> **WHAT YOU SHOULD DO**
Filter the listing below, please, and copy only the lines with the word "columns".

##### ENTRIES SUPPLIED

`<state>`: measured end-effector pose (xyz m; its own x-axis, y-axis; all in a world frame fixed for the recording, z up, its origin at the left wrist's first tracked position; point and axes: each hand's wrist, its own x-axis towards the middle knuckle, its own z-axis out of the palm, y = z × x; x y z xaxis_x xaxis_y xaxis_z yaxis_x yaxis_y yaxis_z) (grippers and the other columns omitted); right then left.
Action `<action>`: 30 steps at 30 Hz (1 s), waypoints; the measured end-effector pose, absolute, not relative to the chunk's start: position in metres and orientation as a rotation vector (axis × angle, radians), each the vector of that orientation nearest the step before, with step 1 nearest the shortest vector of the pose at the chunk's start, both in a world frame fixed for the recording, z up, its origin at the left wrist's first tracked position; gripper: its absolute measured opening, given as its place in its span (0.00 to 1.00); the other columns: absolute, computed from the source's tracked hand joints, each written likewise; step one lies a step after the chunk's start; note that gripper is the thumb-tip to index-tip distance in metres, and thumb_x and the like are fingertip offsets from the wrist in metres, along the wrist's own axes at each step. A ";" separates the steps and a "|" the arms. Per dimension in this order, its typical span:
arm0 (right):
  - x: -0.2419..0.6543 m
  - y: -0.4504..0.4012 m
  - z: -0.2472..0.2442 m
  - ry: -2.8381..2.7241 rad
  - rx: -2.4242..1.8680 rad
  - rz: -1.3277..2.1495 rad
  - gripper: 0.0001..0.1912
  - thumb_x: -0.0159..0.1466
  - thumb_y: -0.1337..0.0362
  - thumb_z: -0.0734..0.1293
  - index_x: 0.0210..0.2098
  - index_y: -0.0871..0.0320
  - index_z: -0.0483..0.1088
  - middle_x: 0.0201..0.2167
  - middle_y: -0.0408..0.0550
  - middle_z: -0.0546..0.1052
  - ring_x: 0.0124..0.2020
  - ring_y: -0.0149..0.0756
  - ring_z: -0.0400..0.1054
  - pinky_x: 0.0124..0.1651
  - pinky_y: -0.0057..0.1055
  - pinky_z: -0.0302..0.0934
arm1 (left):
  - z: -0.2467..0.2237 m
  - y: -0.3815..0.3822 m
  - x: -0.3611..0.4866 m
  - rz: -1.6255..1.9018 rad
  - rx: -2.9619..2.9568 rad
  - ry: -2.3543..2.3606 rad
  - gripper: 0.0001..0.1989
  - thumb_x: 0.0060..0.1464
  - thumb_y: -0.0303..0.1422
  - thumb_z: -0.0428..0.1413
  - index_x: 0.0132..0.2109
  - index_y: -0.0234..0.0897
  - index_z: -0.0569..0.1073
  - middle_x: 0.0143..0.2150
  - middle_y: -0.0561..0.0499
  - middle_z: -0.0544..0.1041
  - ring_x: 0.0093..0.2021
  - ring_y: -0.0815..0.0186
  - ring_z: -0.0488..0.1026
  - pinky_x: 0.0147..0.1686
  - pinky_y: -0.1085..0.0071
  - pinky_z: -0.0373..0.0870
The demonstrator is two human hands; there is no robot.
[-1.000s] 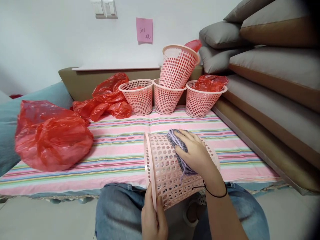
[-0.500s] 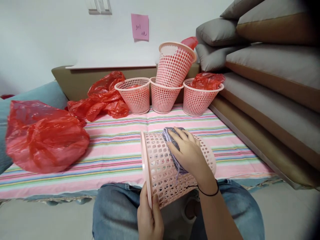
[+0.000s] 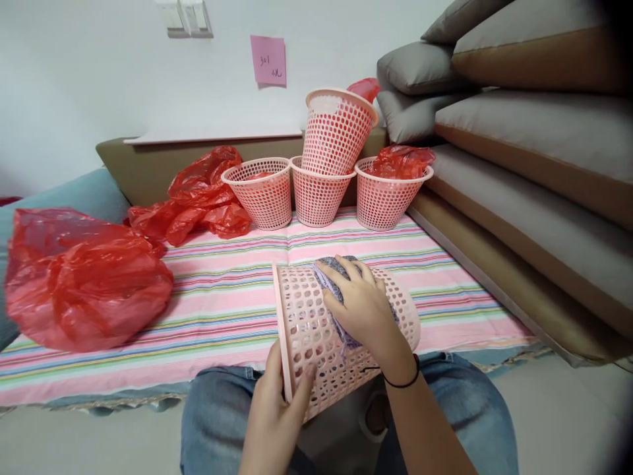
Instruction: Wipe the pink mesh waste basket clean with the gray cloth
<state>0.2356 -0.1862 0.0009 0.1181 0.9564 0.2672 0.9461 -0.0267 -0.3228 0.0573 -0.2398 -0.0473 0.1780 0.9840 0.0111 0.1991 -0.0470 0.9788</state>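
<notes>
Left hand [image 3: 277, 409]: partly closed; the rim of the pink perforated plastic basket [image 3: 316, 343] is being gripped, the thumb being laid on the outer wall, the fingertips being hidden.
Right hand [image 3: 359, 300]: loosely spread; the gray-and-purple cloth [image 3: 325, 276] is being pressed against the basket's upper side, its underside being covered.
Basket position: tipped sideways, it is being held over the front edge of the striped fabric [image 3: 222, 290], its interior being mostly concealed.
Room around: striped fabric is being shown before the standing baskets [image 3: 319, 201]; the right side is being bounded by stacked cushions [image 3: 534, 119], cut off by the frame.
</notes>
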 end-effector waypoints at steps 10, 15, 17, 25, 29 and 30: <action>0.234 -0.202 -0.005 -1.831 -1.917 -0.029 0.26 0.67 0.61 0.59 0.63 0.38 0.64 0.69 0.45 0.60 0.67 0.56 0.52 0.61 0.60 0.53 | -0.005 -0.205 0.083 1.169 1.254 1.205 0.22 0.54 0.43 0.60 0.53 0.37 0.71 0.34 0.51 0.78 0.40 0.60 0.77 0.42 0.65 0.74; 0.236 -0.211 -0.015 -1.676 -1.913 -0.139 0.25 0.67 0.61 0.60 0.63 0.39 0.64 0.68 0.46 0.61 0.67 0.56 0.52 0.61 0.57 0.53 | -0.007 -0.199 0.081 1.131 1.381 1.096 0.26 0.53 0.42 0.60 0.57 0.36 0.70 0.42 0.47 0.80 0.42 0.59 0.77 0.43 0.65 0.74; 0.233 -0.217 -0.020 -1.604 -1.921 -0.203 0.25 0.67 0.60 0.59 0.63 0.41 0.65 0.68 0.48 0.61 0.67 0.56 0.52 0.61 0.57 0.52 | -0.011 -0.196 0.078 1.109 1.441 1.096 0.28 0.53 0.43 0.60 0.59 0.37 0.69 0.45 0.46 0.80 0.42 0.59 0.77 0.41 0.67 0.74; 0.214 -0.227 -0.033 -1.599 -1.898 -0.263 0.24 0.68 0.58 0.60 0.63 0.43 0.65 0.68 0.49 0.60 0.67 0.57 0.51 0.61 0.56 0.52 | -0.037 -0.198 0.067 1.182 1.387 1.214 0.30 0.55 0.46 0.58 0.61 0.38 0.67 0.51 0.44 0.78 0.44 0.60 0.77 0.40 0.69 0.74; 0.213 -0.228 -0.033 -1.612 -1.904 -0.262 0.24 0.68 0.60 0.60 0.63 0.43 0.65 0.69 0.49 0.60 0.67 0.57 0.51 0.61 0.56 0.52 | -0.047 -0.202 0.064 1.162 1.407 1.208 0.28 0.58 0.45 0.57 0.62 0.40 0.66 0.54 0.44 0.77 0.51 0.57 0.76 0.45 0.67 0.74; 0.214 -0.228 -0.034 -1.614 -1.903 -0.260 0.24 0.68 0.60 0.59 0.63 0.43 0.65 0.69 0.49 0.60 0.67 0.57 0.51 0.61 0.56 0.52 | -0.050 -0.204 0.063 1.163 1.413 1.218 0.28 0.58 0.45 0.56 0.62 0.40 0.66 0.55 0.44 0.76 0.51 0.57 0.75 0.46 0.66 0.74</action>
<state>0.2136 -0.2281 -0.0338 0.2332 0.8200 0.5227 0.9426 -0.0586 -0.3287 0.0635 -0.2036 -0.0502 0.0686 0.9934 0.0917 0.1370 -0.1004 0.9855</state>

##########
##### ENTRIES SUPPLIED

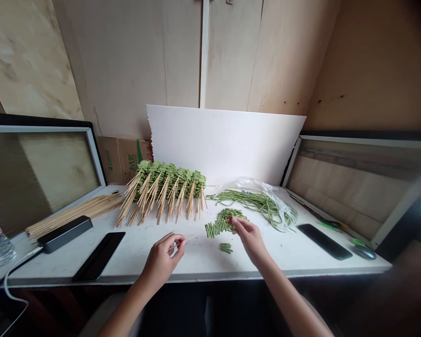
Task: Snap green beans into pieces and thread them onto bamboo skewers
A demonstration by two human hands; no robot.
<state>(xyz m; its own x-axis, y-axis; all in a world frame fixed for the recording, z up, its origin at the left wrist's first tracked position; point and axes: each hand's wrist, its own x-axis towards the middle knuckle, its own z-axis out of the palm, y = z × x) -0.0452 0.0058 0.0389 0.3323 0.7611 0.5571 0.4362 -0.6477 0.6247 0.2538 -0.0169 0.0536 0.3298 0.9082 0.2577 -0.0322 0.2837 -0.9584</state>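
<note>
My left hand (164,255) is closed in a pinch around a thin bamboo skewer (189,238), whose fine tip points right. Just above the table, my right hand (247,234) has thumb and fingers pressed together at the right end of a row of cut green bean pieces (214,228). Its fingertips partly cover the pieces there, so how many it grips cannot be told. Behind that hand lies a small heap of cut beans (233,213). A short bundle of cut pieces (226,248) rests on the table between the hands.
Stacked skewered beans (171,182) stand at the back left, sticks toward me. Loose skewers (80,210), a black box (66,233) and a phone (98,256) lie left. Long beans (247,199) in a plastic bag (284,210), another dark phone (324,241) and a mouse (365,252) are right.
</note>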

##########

> **YOUR SOLUTION**
`<state>`: measured end-effector pose (xyz m; its own x-axis, y-axis; all in a world frame fixed for the recording, z up, its origin at the left wrist's first tracked position; point and axes: each hand's wrist, its own x-axis towards the middle knuckle, its own z-axis out of the palm, y = z × x; x y z xaxis_x xaxis_y xaxis_z yaxis_x yaxis_y yaxis_z) (grippers and the other columns omitted); right then left.
Action `<action>`: 30 steps at 30 Hz (1 s), waypoints; the measured end-effector pose, absolute, not relative to the chunk's start: position in metres and orientation as a rotation vector (axis × angle, radians), each the vector of that orientation nearest the step before, with step 1 nearest the shortest vector of the pose at the chunk's start, both in a world frame fixed for the recording, z up, its origin at the left wrist's first tracked position; gripper: its absolute measured opening, given as its place in its span (0.00 to 1.00); the other columns: absolute, computed from the source's tracked hand joints, each written likewise; step one lies a step after the chunk's start; note that gripper is the thumb-tip to index-tip distance in metres, and thumb_x and the like are fingertip offsets from the wrist in metres, along the wrist's own axes at each step. A ";" separates the steps and a "|" the arms. Per dimension in this order, its typical span:

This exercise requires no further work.